Смех, звуки разговоров и музыка. Мне было непривычно все это, ведь у тетки я жила в некоего рода затворничестве и единственными нашими гостями были престарелые склочницы-ведьмы, приходящие каждый вечер на чашку травяного чая с огромным багажом подарков в виде сплетен обо всех в округе. Тихонько спустившись по ступенькам, я подошла к залу и выдохнула. Затем кивнула дворецкому и, когда тот распахнул передо мной дверь, осторожно вошла в огромную, сверкающую комнату. Неуверенно остановившись, я крепче прижала к себе футляр скрипки, словно ища у него поддержки. Первое представление членам совета. Отец должен был вывести меня в свет еще три года назад, но так этого и не сделал. И вот теперь. Едва только меня заприметили, я судорожно сглотнула, не зная, куда деть себя от волнения.
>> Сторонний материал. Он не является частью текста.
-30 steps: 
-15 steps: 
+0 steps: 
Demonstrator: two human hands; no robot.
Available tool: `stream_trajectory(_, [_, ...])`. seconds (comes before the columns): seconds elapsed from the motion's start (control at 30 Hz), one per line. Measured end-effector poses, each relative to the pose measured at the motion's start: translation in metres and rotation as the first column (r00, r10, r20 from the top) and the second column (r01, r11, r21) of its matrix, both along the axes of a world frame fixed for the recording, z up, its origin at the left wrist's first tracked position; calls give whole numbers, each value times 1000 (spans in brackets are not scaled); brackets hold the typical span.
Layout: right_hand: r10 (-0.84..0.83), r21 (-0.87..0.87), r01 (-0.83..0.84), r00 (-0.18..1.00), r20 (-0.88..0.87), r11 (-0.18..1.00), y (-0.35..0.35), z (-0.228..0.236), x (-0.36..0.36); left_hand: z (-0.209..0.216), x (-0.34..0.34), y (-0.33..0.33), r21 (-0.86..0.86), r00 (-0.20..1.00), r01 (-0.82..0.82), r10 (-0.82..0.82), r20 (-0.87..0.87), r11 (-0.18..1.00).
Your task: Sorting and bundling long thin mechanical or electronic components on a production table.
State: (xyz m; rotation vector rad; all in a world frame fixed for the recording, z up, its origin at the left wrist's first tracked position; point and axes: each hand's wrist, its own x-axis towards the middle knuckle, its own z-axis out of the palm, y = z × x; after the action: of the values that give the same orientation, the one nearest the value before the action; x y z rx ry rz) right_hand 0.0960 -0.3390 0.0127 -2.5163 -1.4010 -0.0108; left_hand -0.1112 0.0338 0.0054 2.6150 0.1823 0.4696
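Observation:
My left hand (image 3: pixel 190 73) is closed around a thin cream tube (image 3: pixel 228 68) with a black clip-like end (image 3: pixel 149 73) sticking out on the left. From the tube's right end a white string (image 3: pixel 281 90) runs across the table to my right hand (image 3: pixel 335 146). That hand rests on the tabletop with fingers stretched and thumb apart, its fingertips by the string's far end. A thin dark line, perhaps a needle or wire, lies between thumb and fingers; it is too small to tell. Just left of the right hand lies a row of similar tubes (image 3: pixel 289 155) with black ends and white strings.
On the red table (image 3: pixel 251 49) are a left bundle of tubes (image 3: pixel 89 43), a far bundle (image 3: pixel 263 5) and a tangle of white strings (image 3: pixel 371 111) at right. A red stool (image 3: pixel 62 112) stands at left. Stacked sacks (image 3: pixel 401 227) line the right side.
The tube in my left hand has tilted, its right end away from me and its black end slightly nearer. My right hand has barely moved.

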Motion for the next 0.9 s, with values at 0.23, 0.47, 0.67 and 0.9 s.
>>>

– Моя девочка, – послышался голос, а спустя мгновение ко мне подошел отец и взяв за руку провел в центр зала. – Это моя прекрасная дочь, – громко проговорил он, подав знак сидевшей подле фортепиано женщине, чтобы она прекратила играть. – Амаль, – с улыбкой добавил он.
– Черт, и где ты прятал это сокровище? – проговорил первый из подошедших ко мне гостей, невысокого роста толстяк, который занимал должность канцлера при Данте.